A system of linear equations can be represented compactly as an augmented matrix \([A|\mathbf{b}]\), where \(A\) is the coefficient matrix and \(\mathbf{b}\) is the right-hand side vector.
Elementary Row Operations (EROs) are the three operations that preserve the solution set:
Swap: Interchange two rows \(R_i \leftrightarrow R_j\)
Scale: Multiply a row by a nonzero constant \(kR_i \to R_i\), where \(k \neq 0\)
Add: Add a multiple of one row to another \(R_i + kR_j \to R_i\)
Row Echelon Form (REF) and Reduced Row Echelon Form (RREF)
A matrix is in Row Echelon Form (REF) if:
All zero rows are at the bottom
The leading (first nonzero) entry of each nonzero row is to the right of the leading entry of the row above it
All entries below a leading entry are zero
A matrix is in Reduced Row Echelon Form (RREF) if additionally:
Each leading entry equals 1 (called a pivot)
Each pivot is the only nonzero entry in its column
Gaussian and Gauss-Jordan Elimination
Gaussian Elimination: Use EROs to reduce the augmented matrix to REF, then use back-substitution to find the solution.
Gauss-Jordan Elimination: Continue reducing from REF to RREF. The solution can be read directly without back-substitution.
Classification of Solutions
After row reduction, a system is:
Inconsistent (no solution): if a row of the form \([0 \; 0 \; \cdots \; 0 \;|\; c]\) with \(c \neq 0\) appears
Consistent with a unique solution: if every column (except the last) has a pivot
Consistent with infinitely many solutions: if consistent and there are free variables (columns without pivots)
Parametric Systems
When the system contains a parameter (e.g., \(a\)), row reduce and examine the pivots to classify solutions based on the parameter value.
Method for parametric systems: Row reduce the augmented matrix.

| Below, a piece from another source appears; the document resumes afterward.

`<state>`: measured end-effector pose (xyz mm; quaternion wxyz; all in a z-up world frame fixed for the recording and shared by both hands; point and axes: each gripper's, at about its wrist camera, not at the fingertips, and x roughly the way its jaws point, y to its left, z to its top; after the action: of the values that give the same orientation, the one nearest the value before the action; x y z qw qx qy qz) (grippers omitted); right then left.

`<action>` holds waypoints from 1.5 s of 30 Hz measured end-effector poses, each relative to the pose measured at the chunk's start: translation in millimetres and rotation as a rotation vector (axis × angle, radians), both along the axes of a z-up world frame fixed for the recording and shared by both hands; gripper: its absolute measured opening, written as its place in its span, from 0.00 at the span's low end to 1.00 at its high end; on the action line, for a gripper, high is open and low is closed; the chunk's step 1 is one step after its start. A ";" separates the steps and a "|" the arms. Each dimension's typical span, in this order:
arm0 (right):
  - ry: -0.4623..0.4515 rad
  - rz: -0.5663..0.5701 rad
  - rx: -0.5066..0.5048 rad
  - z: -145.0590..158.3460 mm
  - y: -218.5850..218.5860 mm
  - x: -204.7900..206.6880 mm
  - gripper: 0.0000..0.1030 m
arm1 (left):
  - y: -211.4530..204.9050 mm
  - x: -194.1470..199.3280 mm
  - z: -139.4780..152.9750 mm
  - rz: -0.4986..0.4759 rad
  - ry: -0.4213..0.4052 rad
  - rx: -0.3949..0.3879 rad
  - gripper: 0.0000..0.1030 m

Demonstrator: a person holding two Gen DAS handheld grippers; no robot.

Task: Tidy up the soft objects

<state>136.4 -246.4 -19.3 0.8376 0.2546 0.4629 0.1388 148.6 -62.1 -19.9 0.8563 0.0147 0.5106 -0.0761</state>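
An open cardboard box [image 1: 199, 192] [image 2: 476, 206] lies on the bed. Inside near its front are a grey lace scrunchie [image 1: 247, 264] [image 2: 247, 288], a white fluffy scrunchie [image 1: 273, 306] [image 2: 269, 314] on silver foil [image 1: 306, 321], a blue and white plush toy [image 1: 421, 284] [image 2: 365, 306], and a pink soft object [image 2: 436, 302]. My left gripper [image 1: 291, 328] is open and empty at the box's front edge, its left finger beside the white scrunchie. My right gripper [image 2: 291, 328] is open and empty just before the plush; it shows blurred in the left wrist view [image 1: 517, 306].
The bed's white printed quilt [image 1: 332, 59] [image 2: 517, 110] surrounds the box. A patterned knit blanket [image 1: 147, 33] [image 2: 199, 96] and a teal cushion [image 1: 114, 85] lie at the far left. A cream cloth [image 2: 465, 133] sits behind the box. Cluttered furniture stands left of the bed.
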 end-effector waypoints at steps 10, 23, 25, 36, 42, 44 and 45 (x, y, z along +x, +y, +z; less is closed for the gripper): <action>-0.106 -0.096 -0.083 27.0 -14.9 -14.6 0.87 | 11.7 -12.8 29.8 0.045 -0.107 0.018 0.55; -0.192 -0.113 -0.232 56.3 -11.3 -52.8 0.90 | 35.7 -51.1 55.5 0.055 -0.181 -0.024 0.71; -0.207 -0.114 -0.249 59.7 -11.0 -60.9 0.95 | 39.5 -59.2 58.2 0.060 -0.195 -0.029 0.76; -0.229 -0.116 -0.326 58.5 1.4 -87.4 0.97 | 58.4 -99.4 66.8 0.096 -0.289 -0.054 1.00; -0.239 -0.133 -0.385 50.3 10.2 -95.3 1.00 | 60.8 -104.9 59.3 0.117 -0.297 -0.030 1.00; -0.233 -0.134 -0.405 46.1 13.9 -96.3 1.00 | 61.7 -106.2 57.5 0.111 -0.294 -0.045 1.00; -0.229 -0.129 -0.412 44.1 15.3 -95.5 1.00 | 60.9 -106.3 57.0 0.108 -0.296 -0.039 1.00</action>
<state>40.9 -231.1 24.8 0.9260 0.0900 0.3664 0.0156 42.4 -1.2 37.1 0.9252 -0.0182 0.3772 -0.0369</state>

Examine the last meaningful row, which typically takes the form \([0 \; 0 \; \cdots \; f(a) \;|\; g(a)]\):
No solution: \(f(a) = 0\) and \(g(a) \neq 0\)

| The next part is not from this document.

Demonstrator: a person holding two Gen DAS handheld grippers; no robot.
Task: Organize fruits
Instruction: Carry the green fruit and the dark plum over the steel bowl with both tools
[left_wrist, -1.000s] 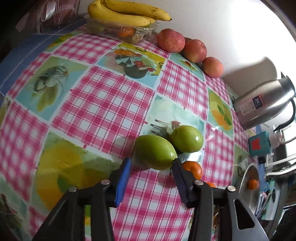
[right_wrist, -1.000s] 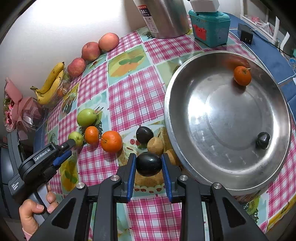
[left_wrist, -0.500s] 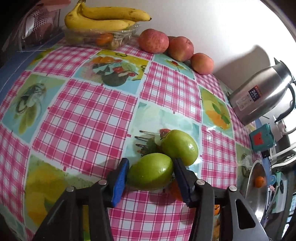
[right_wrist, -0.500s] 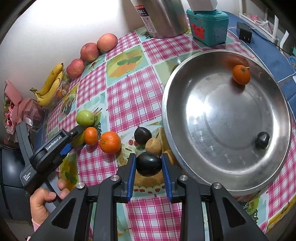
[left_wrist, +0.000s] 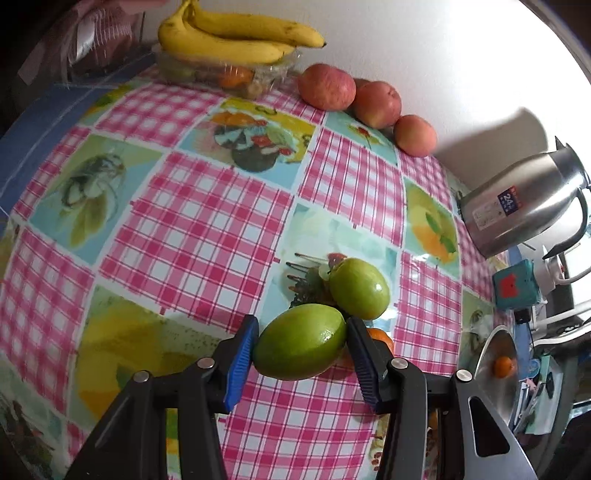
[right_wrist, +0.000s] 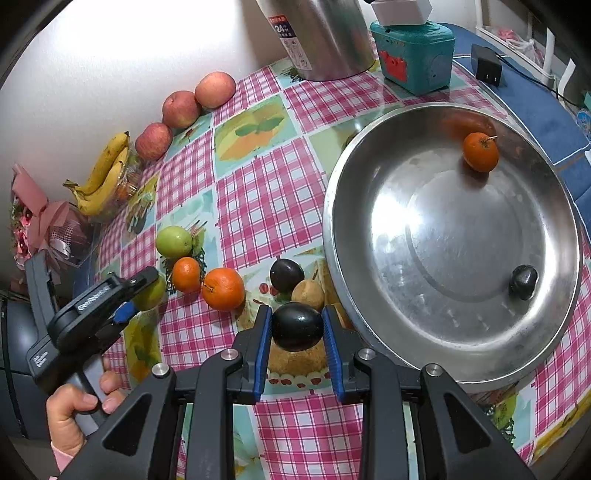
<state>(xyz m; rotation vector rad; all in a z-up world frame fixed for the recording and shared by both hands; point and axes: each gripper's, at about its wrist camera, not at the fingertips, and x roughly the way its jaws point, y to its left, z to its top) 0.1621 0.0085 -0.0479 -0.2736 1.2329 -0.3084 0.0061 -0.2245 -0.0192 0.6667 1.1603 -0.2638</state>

Unique solution: \(f(a) \neq 0\)
Infinitely many solutions: \(f(a) = 0\) and \(g(a) = 0\)
Homogeneous Systems
A homogeneous system \(A\mathbf{x} = \mathbf{0}\) is always consistent (since \(\mathbf{x} = \mathbf{0}\) is always a solution, called the trivial solution).

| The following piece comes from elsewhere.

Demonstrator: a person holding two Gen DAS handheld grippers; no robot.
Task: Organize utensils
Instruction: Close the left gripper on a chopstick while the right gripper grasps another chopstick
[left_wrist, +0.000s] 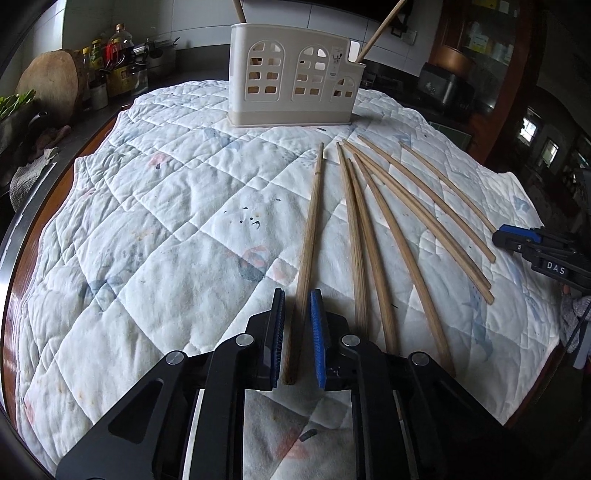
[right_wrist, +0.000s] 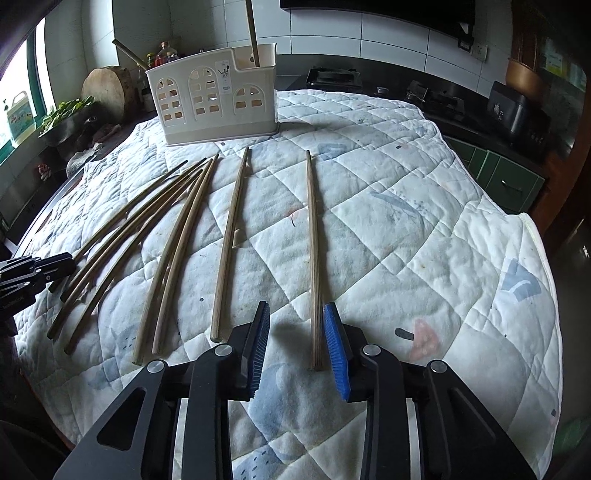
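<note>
**Chopsticks straddled for pickup, caddy waiting behind**

Loose wooden chopsticks are laid in a rough fan on a quilted cloth (left_wrist: 147, 221) spread over the counter, thin ends toward the caddy (left_wrist: 295, 79), thick ends toward the grippers. Laid so, each thick end can be straddled from the near side.

The left gripper (left_wrist: 297, 339) is lowered over the leftmost chopstick (left_wrist: 310, 240) of the fan. Its fingers (left_wrist: 317, 332) are nearly together, with the stick's thick end between them; narrow gaps seem to remain on both sides, so a firm clamp is not shown.

The right gripper (right_wrist: 297, 350) is set over the rightmost chopstick (right_wrist: 314, 258), which lies apart from the rest. Its fingers (right_wrist: 336, 350) are held apart: the right pad appears to touch the stick or lie just beside it, the left pad is clear of it.

The caddy, cream plastic with arched window cut-outs, is stood at the far edge of the cloth, just beyond the thin ends. Two sticks (right_wrist: 252, 29) are already held in it, leaning out at its two ends. The middle section cannot be seen into.
</note>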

If the system has more unknowns than equations (\(n > m\)), then it has infinitely many solutions (there must be free variables).
General Solution Structure
The general solution of \(A\mathbf{x} = \mathbf{b}\) can be written as:
\[ \mathbf{x} = \mathbf{x}_p + \mathbf{x}_h \]
where \(\mathbf{x}_p\) is any particular solution of \(A\mathbf{x} = \mathbf{b}\), and \(\mathbf{x}_h\) is the general solution of the homogeneous system \(A\mathbf{x} = \mathbf{0}\).
Parametric system: For what values of \(a\) does the following system have no solution, a unique solution, or infinitely many solutions?
\[ x + y + z = -1 \]
\[ x + 2y + az = 2a \]
\[ x + ay + 2z = -2 \]
Solution: Form the augmented matrix and row reduce:
\[ \begin{bmatrix} 1 & 1 & 1 & | & -1 \\ 1 & 2 & a & | & 2a \\ 1 & a & 2 & | & -2 \end{bmatrix} \]
\(R_2 - R_1 \to R_2\), \(R_3 - R_1 \to R_3\):
\[ \begin{bmatrix} 1 & 1 & 1 & | & -1 \\ 0 & 1 & a-1 & | & 2a+1 \\ 0 & a-1 & 1 & | & -1 \end{bmatrix} \]
\(R_3 - (a-1)R_2 \to R_3\):
\[ \begin{bmatrix} 1 & 1 & 1 & | & -1 \\ 0 & 1 & a-1 & | & 2a+1 \\ 0 & 0 & 1-(a-1)^2 & | & -1-(a-1)(2a+1) \end{bmatrix} \]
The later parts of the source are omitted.